## YOUR GOAL:
Produce a word-for-word copy of the line that contains "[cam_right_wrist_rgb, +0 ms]" and each line after it through the end of the material, omitting pictures and all other lines.

## DATA BLOCK:
* * *
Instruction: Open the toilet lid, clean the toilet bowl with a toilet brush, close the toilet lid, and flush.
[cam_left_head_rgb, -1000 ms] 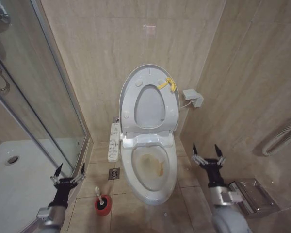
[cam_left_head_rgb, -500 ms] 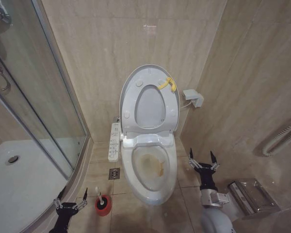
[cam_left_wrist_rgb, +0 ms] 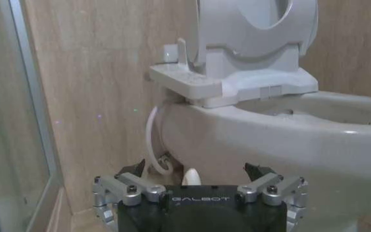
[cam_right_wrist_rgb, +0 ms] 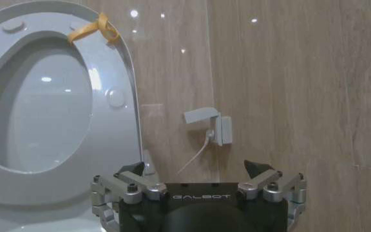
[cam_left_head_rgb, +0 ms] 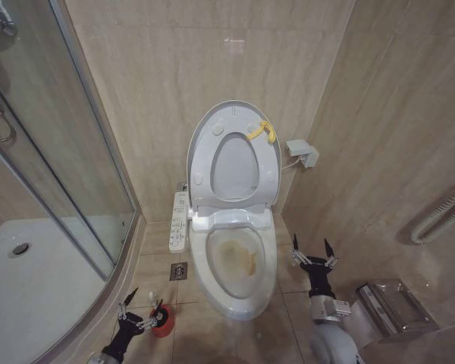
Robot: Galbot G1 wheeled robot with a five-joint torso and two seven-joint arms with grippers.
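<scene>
Left gripper [cam_left_head_rgb: 139, 304] dropped toward the brush [cam_left_head_rgb: 156, 309], fingers spread.
Its white handle stood between the fingertips; right gripper [cam_left_head_rgb: 311, 252] hung released beside the bowl [cam_left_head_rgb: 239, 292], lid [cam_left_head_rgb: 201, 144] raised.

The toilet lid [cam_left_head_rgb: 233, 155] is glossy white with a small yellow tie [cam_left_head_rgb: 262, 131] at its rim, and the toilet bowl [cam_left_head_rgb: 235, 262] is white with yellowish-brown staining inside. The toilet brush [cam_left_head_rgb: 155, 310] has a white handle and stands in a red holder cup [cam_left_head_rgb: 163, 323], while both grippers, the left gripper [cam_left_head_rgb: 141, 305] and the right gripper [cam_left_head_rgb: 312, 251], are black with silver-grey metal joints. The walls [cam_left_head_rgb: 152, 68] are beige with faint horizontal streaks, and the floor tiles [cam_left_head_rgb: 155, 265] are a matching beige with darker grout lines.
</scene>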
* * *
## RESULT:
[cam_right_wrist_rgb, +0 ms] 
[cam_left_head_rgb, +0 ms] 
Robot: Galbot G1 wheeled robot with a five-joint torso and two seven-joint arms with grippers.
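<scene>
Left gripper [cam_left_head_rgb: 139, 304] dropped toward the brush [cam_left_head_rgb: 156, 309], fingers spread.
Its white handle stood between the fingertips; right gripper [cam_left_head_rgb: 311, 252] hung released beside the bowl [cam_left_head_rgb: 239, 292], lid [cam_left_head_rgb: 201, 144] raised.

The toilet lid [cam_left_head_rgb: 233, 155] is glossy white with a small yellow tie [cam_left_head_rgb: 262, 131] at its rim, and the toilet bowl [cam_left_head_rgb: 235, 262] is white with yellowish-brown staining inside. The toilet brush [cam_left_head_rgb: 155, 310] has a white handle and stands in a red holder cup [cam_left_head_rgb: 163, 323], while both grippers, the left gripper [cam_left_head_rgb: 141, 305] and the right gripper [cam_left_head_rgb: 312, 251], are black with silver-grey metal joints. The walls [cam_left_head_rgb: 152, 68] are beige with faint horizontal streaks, and the floor tiles [cam_left_head_rgb: 155, 265] are a matching beige with darker grout lines.
</scene>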

The output shown is complete.